## Work task
Which lines in the data below contain the string "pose"? Show each one.

───── Given data ─────

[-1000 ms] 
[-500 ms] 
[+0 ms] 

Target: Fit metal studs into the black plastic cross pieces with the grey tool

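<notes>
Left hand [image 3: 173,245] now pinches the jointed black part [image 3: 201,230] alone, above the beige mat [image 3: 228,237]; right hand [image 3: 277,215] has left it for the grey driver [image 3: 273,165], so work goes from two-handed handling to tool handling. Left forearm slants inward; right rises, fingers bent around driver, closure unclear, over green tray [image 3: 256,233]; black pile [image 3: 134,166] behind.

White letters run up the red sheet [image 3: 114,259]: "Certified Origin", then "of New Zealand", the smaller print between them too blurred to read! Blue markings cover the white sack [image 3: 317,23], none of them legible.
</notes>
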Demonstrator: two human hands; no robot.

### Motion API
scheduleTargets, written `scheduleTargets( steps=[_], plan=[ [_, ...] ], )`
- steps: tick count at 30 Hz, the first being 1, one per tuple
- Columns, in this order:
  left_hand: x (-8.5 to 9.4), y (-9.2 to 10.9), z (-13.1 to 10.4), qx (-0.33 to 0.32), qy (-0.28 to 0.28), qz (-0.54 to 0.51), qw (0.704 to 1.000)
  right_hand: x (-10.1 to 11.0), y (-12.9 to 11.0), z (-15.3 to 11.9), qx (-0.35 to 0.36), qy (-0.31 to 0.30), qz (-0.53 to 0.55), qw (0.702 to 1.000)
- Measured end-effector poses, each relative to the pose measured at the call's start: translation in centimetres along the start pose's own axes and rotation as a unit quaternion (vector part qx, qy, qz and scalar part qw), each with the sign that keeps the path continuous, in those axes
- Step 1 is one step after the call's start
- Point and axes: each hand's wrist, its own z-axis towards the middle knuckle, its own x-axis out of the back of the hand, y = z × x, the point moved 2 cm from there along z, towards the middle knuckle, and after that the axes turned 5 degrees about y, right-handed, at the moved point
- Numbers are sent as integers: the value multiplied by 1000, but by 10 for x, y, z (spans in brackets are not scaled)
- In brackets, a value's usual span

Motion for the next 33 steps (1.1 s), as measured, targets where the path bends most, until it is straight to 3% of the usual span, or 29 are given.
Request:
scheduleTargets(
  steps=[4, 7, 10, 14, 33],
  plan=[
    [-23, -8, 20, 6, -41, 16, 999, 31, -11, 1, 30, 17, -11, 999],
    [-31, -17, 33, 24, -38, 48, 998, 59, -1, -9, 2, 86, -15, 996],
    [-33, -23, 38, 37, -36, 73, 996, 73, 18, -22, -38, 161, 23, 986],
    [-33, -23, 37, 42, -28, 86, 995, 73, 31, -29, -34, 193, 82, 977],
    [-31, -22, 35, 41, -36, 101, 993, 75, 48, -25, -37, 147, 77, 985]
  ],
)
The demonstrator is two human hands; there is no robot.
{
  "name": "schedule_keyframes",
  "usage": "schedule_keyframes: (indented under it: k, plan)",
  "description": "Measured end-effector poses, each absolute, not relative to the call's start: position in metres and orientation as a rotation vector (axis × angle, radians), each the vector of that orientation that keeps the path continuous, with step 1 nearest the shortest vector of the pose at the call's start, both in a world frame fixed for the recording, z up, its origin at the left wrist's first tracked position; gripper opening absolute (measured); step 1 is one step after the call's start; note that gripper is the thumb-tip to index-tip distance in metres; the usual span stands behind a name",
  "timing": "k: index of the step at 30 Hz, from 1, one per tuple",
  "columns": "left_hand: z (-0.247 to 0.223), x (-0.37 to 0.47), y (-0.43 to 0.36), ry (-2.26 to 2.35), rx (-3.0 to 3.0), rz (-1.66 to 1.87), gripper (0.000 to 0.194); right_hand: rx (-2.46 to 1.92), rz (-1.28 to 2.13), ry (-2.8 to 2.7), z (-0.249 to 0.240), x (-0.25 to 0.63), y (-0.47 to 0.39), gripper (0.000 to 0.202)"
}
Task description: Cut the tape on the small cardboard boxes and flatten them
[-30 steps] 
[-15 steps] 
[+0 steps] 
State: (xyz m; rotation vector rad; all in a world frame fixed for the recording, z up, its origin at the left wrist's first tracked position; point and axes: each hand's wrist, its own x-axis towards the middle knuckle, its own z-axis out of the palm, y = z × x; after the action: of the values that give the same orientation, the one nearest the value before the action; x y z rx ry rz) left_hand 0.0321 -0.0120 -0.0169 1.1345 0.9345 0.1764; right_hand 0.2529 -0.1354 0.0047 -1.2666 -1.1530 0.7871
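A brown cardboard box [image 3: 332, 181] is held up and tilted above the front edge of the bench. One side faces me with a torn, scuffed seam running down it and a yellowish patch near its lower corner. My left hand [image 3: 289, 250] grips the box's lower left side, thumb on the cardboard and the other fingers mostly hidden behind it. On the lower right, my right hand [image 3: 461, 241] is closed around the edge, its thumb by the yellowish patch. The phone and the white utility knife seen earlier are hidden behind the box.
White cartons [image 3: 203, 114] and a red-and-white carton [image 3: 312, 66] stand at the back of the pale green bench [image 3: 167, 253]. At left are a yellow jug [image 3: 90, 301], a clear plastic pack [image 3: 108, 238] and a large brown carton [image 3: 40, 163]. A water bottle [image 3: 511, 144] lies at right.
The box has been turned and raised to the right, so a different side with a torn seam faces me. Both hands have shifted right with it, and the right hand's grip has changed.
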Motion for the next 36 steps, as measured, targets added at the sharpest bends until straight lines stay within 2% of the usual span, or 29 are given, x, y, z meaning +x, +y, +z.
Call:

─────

## Result for this task
- Measured end-effector poses, each relative to the pose measured at the call's start: translation in centimetres along the start pose's own axes and rotation as a unit quaternion (vector part qx, qy, qz and scalar part qw), each with the sign that keeps the path continuous, in those axes
  "description": "Measured end-effector poses, each absolute, not relative to the call's start: position in metres and orientation as a rotation vector (axis × angle, radians), each the vector of that orientation that keeps the path continuous, with step 1 nearest the shortest vector of the pose at the call's start, both in a world frame fixed for the recording, z up, its origin at the left wrist's first tracked position; gripper opening absolute (measured); step 1 is one step after the call's start; note that gripper is the thumb-tip to index-tip distance in metres; the usual span stands behind a name",

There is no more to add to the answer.